"""

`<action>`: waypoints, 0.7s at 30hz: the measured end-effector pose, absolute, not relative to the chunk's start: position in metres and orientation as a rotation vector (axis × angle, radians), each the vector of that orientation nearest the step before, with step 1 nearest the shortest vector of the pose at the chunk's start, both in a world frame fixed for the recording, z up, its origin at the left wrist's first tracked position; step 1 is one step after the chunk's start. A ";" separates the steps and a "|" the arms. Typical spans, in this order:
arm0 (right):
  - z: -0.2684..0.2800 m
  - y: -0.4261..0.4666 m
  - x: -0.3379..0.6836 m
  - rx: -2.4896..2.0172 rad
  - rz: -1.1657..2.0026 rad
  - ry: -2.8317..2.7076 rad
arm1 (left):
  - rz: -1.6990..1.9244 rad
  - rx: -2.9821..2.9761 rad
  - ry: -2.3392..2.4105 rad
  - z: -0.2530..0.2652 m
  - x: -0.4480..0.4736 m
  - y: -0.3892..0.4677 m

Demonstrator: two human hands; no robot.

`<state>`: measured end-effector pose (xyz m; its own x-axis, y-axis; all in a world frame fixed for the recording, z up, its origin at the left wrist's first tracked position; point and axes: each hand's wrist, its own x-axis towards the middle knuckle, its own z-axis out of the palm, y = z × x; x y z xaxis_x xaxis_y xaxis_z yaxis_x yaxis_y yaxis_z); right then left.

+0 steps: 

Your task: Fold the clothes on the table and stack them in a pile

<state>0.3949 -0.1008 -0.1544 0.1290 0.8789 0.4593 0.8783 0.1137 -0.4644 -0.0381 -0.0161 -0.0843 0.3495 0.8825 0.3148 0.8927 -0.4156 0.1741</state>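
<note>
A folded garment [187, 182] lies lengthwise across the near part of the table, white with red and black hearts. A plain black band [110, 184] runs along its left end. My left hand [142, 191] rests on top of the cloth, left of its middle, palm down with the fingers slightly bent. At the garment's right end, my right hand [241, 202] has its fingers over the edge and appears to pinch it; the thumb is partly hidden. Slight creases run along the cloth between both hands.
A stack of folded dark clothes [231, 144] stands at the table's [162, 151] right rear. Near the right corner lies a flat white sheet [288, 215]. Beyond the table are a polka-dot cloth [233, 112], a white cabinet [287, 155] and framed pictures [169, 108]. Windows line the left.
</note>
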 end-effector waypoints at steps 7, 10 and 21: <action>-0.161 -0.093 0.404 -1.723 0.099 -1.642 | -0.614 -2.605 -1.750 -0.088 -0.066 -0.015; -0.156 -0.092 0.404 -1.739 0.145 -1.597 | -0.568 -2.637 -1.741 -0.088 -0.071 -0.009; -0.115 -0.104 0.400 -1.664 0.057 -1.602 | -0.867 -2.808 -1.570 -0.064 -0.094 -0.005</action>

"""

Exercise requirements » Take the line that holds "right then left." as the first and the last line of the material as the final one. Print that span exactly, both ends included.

Solution »
`<state>`: measured end-effector pose (xyz m; its own x-axis, y-axis; all in a world frame fixed for the recording, z up, its origin at the left wrist's first tracked position; point and axes: each hand's wrist, its own x-axis towards the middle knuckle, its own z-axis out of the palm, y = z × x; x y z xaxis_x xaxis_y xaxis_z yaxis_x yaxis_y yaxis_z); right then left.

+0 steps: 

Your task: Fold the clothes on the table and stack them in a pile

<state>0.3949 -0.1008 -0.1544 0.1290 0.8789 0.4593 0.8783 0.1137 -0.4644 -0.0381 -0.0161 -0.0843 0.3495 0.8825 0.3148 0.8927 -0.4156 0.1741</state>
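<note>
A folded garment [187, 182] lies lengthwise across the near part of the table, white with red and black hearts. A plain black band [110, 184] runs along its left end. My left hand [142, 191] rests on top of the cloth, left of its middle, palm down with the fingers slightly bent. At the garment's right end, my right hand [241, 202] has its fingers over the edge and appears to pinch it; the thumb is partly hidden. Slight creases run along the cloth between both hands.
A stack of folded dark clothes [231, 144] stands at the table's [162, 151] right rear. Near the right corner lies a flat white sheet [288, 215]. Beyond the table are a polka-dot cloth [233, 112], a white cabinet [287, 155] and framed pictures [169, 108]. Windows line the left.
</note>
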 end-effector waypoints at steps 7, 10 and 21: <action>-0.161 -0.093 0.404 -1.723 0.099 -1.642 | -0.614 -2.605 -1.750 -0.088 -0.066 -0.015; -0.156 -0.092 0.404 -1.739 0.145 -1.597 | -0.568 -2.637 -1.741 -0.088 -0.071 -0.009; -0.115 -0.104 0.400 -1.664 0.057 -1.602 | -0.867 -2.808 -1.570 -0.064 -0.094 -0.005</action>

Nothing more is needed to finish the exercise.